EXERCISE DETAILS:
Nothing but the records, copied exactly and stripped of pictures, should be in the answer.

EXERCISE DATA:

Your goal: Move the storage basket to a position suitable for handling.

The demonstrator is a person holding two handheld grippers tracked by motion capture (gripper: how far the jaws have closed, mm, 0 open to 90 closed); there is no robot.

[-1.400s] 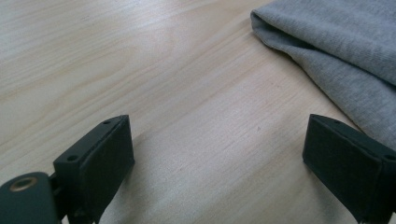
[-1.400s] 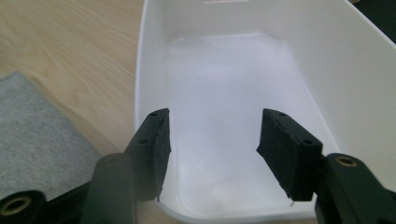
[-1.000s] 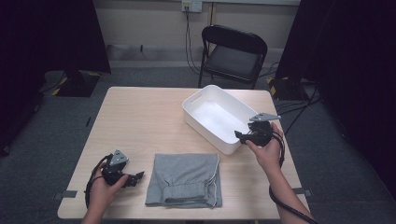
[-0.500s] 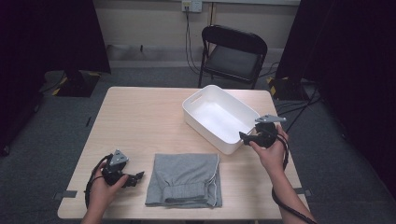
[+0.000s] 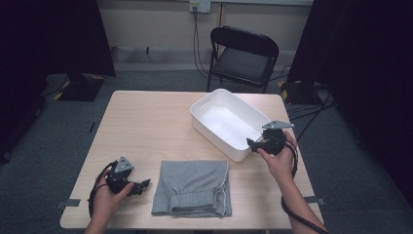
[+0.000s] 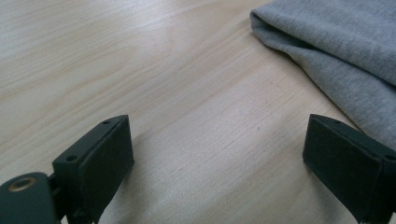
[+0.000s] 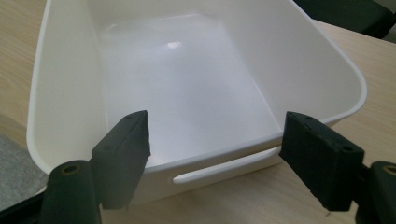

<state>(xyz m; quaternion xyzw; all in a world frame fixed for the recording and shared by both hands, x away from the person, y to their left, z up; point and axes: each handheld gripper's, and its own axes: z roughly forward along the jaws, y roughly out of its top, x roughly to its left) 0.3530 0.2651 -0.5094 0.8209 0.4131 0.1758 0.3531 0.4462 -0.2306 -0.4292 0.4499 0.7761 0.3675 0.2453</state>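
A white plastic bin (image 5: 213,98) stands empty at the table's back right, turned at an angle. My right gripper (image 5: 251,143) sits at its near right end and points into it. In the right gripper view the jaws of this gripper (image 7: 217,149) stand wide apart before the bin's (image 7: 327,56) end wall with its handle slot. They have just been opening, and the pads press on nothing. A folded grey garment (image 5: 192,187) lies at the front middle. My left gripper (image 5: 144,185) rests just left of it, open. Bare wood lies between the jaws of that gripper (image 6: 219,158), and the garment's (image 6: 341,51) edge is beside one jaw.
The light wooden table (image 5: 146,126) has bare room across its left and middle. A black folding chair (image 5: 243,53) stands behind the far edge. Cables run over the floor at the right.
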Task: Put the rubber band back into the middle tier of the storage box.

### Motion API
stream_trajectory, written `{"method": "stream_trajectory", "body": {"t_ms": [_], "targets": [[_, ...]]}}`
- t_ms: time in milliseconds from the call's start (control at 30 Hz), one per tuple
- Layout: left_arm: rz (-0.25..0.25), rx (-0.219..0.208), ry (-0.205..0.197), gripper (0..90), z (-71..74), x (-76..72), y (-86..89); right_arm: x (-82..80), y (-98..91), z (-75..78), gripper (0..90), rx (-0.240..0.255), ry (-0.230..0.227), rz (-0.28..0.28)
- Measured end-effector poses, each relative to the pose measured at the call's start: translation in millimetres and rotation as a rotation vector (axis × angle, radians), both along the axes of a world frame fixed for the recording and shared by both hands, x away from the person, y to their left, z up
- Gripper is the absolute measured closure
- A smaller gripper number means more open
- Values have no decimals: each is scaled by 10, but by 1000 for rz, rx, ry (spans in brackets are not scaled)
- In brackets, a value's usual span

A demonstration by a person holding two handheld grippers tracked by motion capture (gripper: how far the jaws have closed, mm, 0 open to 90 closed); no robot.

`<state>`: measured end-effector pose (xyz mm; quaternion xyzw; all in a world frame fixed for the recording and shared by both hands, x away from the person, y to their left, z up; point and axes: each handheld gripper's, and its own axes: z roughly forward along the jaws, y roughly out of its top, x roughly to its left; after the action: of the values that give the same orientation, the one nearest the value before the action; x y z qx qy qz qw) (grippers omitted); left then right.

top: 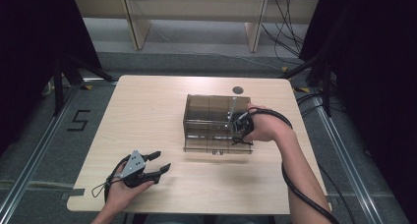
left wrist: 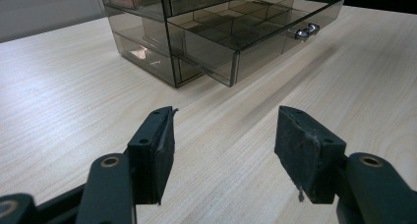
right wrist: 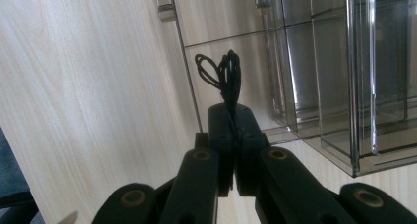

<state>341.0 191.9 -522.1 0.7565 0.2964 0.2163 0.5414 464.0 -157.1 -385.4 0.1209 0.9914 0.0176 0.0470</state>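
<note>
A smoky transparent drawer cabinet [top: 209, 111] stands right of the table's middle, with one compartmented drawer [left wrist: 255, 35] pulled out toward the near edge; the drawer front carries silver knobs [left wrist: 305, 31]. My right gripper [top: 241, 126] hangs over the cabinet's right side, shut on a bunch of thin black elastic loops [right wrist: 223, 74]. In the right gripper view the loops stick out past the right gripper [right wrist: 232, 111] above a drawer compartment [right wrist: 231, 52], just inside its front wall. My left gripper [top: 160, 163] rests low at the front left, open, and the left gripper [left wrist: 223, 145] has bare wood between its pads.
A dark round grommet [top: 238, 90] sits near the table's far edge. The light wooden table [top: 147, 111] has bare room left of the cabinet. Black cable [top: 295, 184] trails along the right forearm. Floor rails and a "5" mark [top: 78, 120] lie at the left.
</note>
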Motion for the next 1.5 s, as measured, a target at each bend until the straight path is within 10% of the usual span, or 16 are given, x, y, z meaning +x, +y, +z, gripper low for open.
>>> {"method": "stream_trajectory", "body": {"t_ms": [1500], "targets": [[-2, -2, 0, 397, 0, 0, 0, 96, 53, -176, 885, -5, 24, -1]]}}
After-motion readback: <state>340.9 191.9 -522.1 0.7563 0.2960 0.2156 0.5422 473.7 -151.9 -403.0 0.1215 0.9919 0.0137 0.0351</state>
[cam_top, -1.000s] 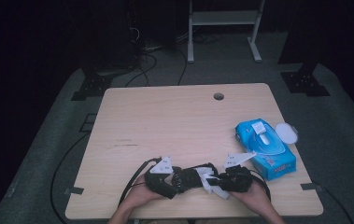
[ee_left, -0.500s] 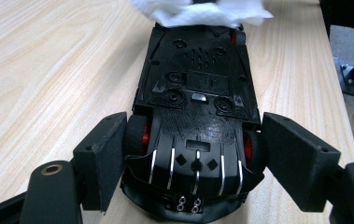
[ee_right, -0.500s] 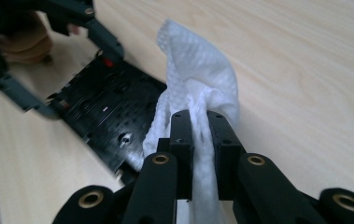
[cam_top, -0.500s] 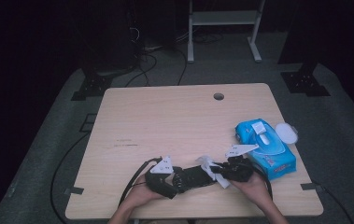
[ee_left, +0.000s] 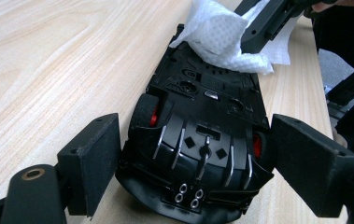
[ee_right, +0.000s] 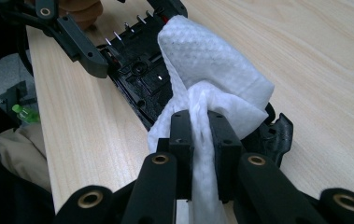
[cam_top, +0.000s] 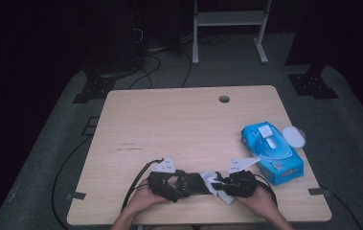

SOLVED PROBLEM:
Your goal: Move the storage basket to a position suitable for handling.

The demonstrator is a person holding two handheld grippers tracked by motion capture (gripper: how far the jaws have closed, mm, 0 open to 90 closed); there is no robot.

[-1.400s] 
[-1.400s] 
[-1.000s] 
[-0.500s] 
[+0.000s] 
[+0.000s] 
[+0.000s] 

<state>(xyz m; quaternion xyzw; all in a world frame fixed for the recording and shared by both hands, x away from the person, y to their left, z up; point and axes: each handheld gripper's, and its own axes: z roughly forward along the jaws, y roughly out of its top, x roughly to its left) 0.3530 0.2651 -0.5094 0.8209 0.4131 0.1758 0.3531 0.4462 -0.2306 -0.4292 0.4499 0.7761 0.3675 0.2453</state>
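A white plastic bin (image 5: 213,98) stands empty at the table's back right, turned at an angle. My right gripper (image 5: 251,143) sits at its near right end and points into it. In the right gripper view the jaws of this gripper (image 7: 217,149) stand wide apart before the bin's (image 7: 327,56) end wall with its handle slot. They have just been opening, and the pads press on nothing. A folded grey garment (image 5: 192,187) lies at the front middle. My left gripper (image 5: 144,185) rests just left of it, open. Bare wood lies between the jaws of that gripper (image 6: 219,158), and the garment's (image 6: 341,51) edge is beside one jaw.
The light wooden table (image 5: 146,126) has bare room across its left and middle. A black folding chair (image 5: 243,53) stands behind the far edge. Cables run over the floor at the right.
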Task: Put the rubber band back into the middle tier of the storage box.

### Motion API
stream_trajectory, written `{"method": "stream_trajectory", "body": {"t_ms": [_], "targets": [[_, ...]]}}`
- t_ms: time in milliseconds from the call's start (control at 30 Hz), one per tuple
- Layout: left_arm: rz (-0.25..0.25), rx (-0.219..0.208), ry (-0.205..0.197), gripper (0..90), z (-71..74), x (-76..72), y (-86..89); right_arm: x (-82..80), y (-98..91), z (-75..78), gripper (0..90), rx (-0.240..0.255), ry (-0.230..0.227), rz (-0.28..0.28)
- Measured end-effector poses, each relative to the pose measured at the call's start: translation in millimetres and rotation as a rotation vector (axis × angle, radians), both along the axes of a world frame fixed for the recording and shared by both hands, x away from the person, y to their left, z up
- Gripper is the absolute measured closure
- A smaller gripper number means more open
- Values have no decimals: each is scaled by 10, but by 1000 for rz, rx, ry (spans in brackets are not scaled)
- In brackets, a value's usual span

A demonstration by a person holding two handheld grippers tracked by motion capture (gripper: how far the jaws have closed, mm, 0 open to 90 closed); no robot.

`<state>`: measured end-effector pose (xyz mm; quaternion xyzw; all in a world frame fixed for the recording and shared by both hands, x away from the person, y to their left, z up; point and axes: each handheld gripper's, and its own axes: z roughly forward along the jaws, y roughly out of its top, x roughly to its left; after the action: of the values that give the same orientation, the one nearest the value before the action; x y z qx qy qz qw) (grippers omitted); left then right.

top: 
left wrist: 
right wrist: 

<state>341.0 191.9 -522.1 0.7565 0.2964 0.2163 0.5414 464.0 -157.1 -385.4 0.1209 0.9914 0.0176 0.0470</state>
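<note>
A smoky transparent drawer cabinet [top: 209, 111] stands right of the table's middle, with one compartmented drawer [left wrist: 255, 35] pulled out toward the near edge; the drawer front carries silver knobs [left wrist: 305, 31]. My right gripper [top: 241, 126] hangs over the cabinet's right side, shut on a bunch of thin black elastic loops [right wrist: 223, 74]. In the right gripper view the loops stick out past the right gripper [right wrist: 232, 111] above a drawer compartment [right wrist: 231, 52], just inside its front wall. My left gripper [top: 160, 163] rests low at the front left, open, and the left gripper [left wrist: 223, 145] has bare wood between its pads.
A dark round grommet [top: 238, 90] sits near the table's far edge. The light wooden table [top: 147, 111] has bare room left of the cabinet. Black cable [top: 295, 184] trails along the right forearm. Floor rails and a "5" mark [top: 78, 120] lie at the left.
</note>
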Motion for the next 1.5 s, as measured, a target at each bend until the straight path is within 10% of the usual span, or 16 are given, x, y, z meaning +x, +y, +z, gripper low for open.
>>> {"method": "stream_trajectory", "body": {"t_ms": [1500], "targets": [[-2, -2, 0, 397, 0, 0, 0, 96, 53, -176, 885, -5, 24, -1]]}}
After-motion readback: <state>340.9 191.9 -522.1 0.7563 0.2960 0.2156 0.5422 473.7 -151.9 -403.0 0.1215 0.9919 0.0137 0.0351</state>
[cam_top, -1.000s] 
[ee_left, -0.500s] 
[ee_right, -0.500s] 
[cam_top, -0.500s] 
[ee_left, +0.000s] 
[ee_right, +0.000s] 
[cam_top, +0.000s] 

No more output will be produced for this exercise.